The demand for increased quality and throughput of real-time rendering is becoming increasingly challenging due to an increase in display resolution and higher refresh rates. Regardless of the increase in hardware acceleration support, these challenges continue to grow as applications, such as games, demand graphic hardware to handle rendering, artificial intelligence (AI), game physics, media in real-time, etc. Super-resolution techniques may reduce computational costs by rendering a frame at a lower resolution and up-sampling to a target resolution. However, due to fundamental differences between real images and rendered content, super-resolution for real images cannot be applied to real-time rendering.
Deep learning-based quality improvements in real time rendering can be used to solve the growing need of better gaming experiences on client devices. To achieve better gaming experiences with lower response time, game engines use the Graphics Processing Unit (GPU) to render a frame before subsequent refresh cycles. In some examples, game engines can take advantage of AI accelerators in the GPU to render frames at lower resolutions and use AI approaches to scale the frames to a desired resolution.
In recent years, the gaming industry has improved the gaming experience on devices using cloud computing technology. For example, in cloud gaming, deep learning-based quality enhancement provides a better gaming experience in low bandwidth conditions. For example, cloud computing can render the game frame at a low resolution and transmit the game frame to a client device, at which AI-based up-sampling is performed before presenting the game frame to the user.
In prior deep learning techniques, super-resolution tasks rely on the use of hand-crafted features with fixed super-resolution and/or anti-aliasing patterns. Currently, convolutional networks are the standard model for representing prior knowledge related to object appearances. Depending on the input type and target use case, super-resolution can be classified as (1) single image super-resolution (SISR), (2) video super-resolution (VSR), or (3) GPU-assisted super-resolution (GSR). For example, SISR is a quality driven algorithm. In SISR techniques, there is no prior knowledge other than a low-resolution image, which limits the quality improvement potentials. In examples of VSR, techniques access multiple frames to provide more contextual scene information from spatial-temporal inter-dependency and, thus, yield a higher quality rendering. Moreover, in some use cases of VSR, there are higher expectations such as temporal stability and real-time performance.
Examples disclosed herein are directed to GSR, a performance and quality-focused deep learning approach. Example GSR techniques interact directly with the GPU and game engine and process GPU rendered frames instead of image or video frames. In some examples, GSR techniques are coupled with two tasks: anti-aliasing and up-scaling. For example, GSR techniques perform anti-aliasing and up-scaling with better quality compared to traditional full resolution anti-aliasing only approaches. Thus, the game engine can support higher resolution through super-resolution. GSR takes advantage of a GPU's internal sub-pixel states to increase the quality of the output. In contrast to prior super-resolution techniques that warp and stack successive frames for temporal coherence, examples disclosed herein use convolutional long short-term memory (ConvLSTM) network and operate on one frame, due to GPU-generated motion vectors.

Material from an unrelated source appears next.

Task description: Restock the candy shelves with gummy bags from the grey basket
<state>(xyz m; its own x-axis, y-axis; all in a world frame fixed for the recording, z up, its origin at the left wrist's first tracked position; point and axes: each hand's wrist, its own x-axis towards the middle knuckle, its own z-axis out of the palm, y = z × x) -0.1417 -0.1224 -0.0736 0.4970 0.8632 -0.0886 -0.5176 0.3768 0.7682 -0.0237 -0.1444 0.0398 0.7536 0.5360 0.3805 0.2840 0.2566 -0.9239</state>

Examples disclosed herein better support client and cloud rendering scenarios for computer and network bandwidth constrained environments. For example, techniques disclosed herein are directed to render-aware super-resolution (RASR). Examples disclosed herein access RGB frame(s) and intermediate buffers in the GPU rendering pipeline to input into convolutional neural network(s). For example, the convolutional neural networks generate output features of the RGB frames and/or buffers. Examples disclosed herein also implement recurrent neural network architectures to preserve temporal coherence in adjacent frames. Examples disclosed herein further reconstruct a high resolution image based on the output features and temporal data.
The example renderer 102 generates low-resolution frames. For example, the renderer 102 generates an image with a display resolution of 720 pixels (p). The example super-resolution controller 104 obtains and up-samples the low-resolution image to generate a high-resolution image. That is, the example super-resolution controller 104 up-samples the 720p image to a target resolution. For example, the super-resolution controller 104 generates a high-resolution image with a display resolution of 1440p. However, the example renderer 102 and/or the example super-resolution controller 104 can generate images with a display resolution of 1080p, etc.
In examples disclosed herein, the super-resolution controller 104 obtains the low-resolution frames. In some examples, the low-resolution frames include an input frame set (e.g., a color frame, a depth frame, etc.). The example super-resolution controller 104 inputs the low-resolution frames into a first convolutional neural network to generate features. The example super-resolution controller 104 inputs the features into a recurrent neural network to generate temporal data. In some examples, the super-resolution controller 104 concatenates the low-resolution frames, the features, and/or the temporal data. The example super-resolution controller 104 inputs the temporal and/or motion data into a second convolutional neural network to generate the high-resolution image. The example super-resolution controller 104 is described below in connection with
The example post-processing controller 106 obtains the high-resolution image and displays the high-resolution image via the display device 108. In some examples, the post-processing controller 106 further processes the high-resolution image. For example, the post-processing controller 106 performs machine learning, artificial intelligence, etc. tasks on the high-resolution image (e.g., object detection, facial recognition, etc.). In some examples, the display device 108 is a desktop computer. The example display device 108 can additionally or alternatively be a laptop, a tablet, etc.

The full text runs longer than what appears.